Cool, then break up into bits.
Finely chop green onions and mince purple onion to equal 3/4 cup, combined. Mince 1 cup celery and your choice of pepper– mince 1/2 cup. Finely chop any kind of mushrooms– 1 cup– but do not add the mushrooms yet…
When jowl/bacon has been fried, drain grease from the skillet except for 1/2 cup. Saute the vegetables in the remaining grease until tender-crisp, about 5 minutes. Transfer to a large bowl.
Pour into the skillet (Well-seasoned black cast-iron is best for this entire recipe.) 32 ounces of chicken broth.
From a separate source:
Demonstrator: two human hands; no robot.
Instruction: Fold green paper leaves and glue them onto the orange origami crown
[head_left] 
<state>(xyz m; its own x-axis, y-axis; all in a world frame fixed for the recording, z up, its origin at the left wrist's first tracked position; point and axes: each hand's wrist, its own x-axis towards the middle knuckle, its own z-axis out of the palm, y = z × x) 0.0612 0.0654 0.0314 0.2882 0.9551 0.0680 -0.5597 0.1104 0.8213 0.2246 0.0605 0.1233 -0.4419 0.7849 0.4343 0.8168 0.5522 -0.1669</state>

Now is when you add the mushrooms, then 1 drained 15-ounce can of black-eyed peas, 1/4 teaspoon red pepper flakes and 1/2 teaspoon baking powder.
When broth is hot with the peas, add the sauteed vegetables, stir to moisten along with 2 boxes of Stove Top stuffing mix– 1 being the Savory Herbs flavor; the other box, Sage. Turn off the heat.
Mix in jowl bits.
Grease an extra-large black cast-iron skillet with butter to bake the stuffing; brown for a light crust over the top, in a preheated 350 degree oven for 15 to 20 minutes, uncovered.